The Welsh Conservatives are calling for the Labour Government to introduce a cancer action plan – Wales being the only British nation without one – as it holds its debate on gynaecological cancer.
In the Senedd today, the official Opposition will also ask Labour ministers to urgently conduct a review into gynaecological cancer waiting times and ensure that workforce plans for cancer specialists have a focus on gynaecological health.
Commenting, Welsh Conservative leader Andrew RT Davies MS said:
“There is little doubt that the pandemic has accelerated inequalities in healthcare, and no more so than in female cancers, but we wouldn’t be in such a poor situation if we had a government with a strategy to tackle these deadly diseases.
“It is this total lack of foresight by Labour in Cardiff Bay – the only government in the UK without a proper cancer plan – that has placed women in such a perilous position, where the one-year and five-year survival rates for cancer of the uterus having dropped significantly over the last decade.
“Even before Covid, Wales was already behind other UK nations in terms of cancer survival rates. Since then, there have been thousands of misdiagnoses, not helped by a drop in 40,000 people going to hospital for cancer treatment in the first year of the pandemic due to lockdowns.

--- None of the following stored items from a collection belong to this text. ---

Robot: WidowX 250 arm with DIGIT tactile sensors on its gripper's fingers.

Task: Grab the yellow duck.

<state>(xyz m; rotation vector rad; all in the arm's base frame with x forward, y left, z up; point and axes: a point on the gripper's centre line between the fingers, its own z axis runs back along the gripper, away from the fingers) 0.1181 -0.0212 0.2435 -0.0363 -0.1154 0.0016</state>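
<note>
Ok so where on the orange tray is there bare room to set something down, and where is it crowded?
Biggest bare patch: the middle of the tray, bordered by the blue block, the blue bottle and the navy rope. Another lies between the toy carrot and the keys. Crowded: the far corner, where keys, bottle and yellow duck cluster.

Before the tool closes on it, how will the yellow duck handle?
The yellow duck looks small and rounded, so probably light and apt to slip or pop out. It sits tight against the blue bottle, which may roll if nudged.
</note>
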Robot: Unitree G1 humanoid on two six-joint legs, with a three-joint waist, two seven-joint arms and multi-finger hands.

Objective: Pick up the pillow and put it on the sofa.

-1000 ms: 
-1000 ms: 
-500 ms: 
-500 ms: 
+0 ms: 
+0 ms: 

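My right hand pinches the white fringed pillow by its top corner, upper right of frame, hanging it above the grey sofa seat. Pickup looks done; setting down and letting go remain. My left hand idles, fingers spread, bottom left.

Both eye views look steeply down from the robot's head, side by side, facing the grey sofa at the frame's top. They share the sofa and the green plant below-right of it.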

“Labour need to get a grip on the NHS and stop breaking all the wrong records.”
Other governments across the UK have published or consulted on cancer strategies which are far more comprehensive and targeted than the Labour Government in Cardiff Bay’s Cancer Quality Statement.
England’s Long Term Plan was published in 2018 and Scotland’s cancer strategy was launched in 2016, both added to with a Cancer Workforce Plan in the former and a cancer strategy for children and young people in the latter. Northern Ireland consulted on in its proposal in November 2021.
September marks Gynaecological Cancer Awareness Month, and the Welsh Conservatives wanted to highlight the poor health provision available to sufferers, with one-year and five-year survival rates for cancer of the uterus having dropped significantly over the last decade.
Additionally, the lowest single cancer pathway performance by tumour site is gynaecological, with less than a third of patients being seen within 62 days. This is exacerbated by 80% of women who work full-time unable to get to a convenient cervical screening appointment.
This has coincided with fewer women being checked regularly for gynaecological cancers. Pre-pandemic, cervical screening coverage was 73.2% across Wales for women aged 25-64, meaning 1-in-4 hadn’t been tested. Five year coverage for this age range in 2018/19 were at their lowest in 10 years at 75.7%.
Shockingly, the pandemic has hit cervical screening coverage further. In October 2021, Public Health Wales found that coverage for Wales fell to 69.5%, below the minimum service standard for coverage of 70%.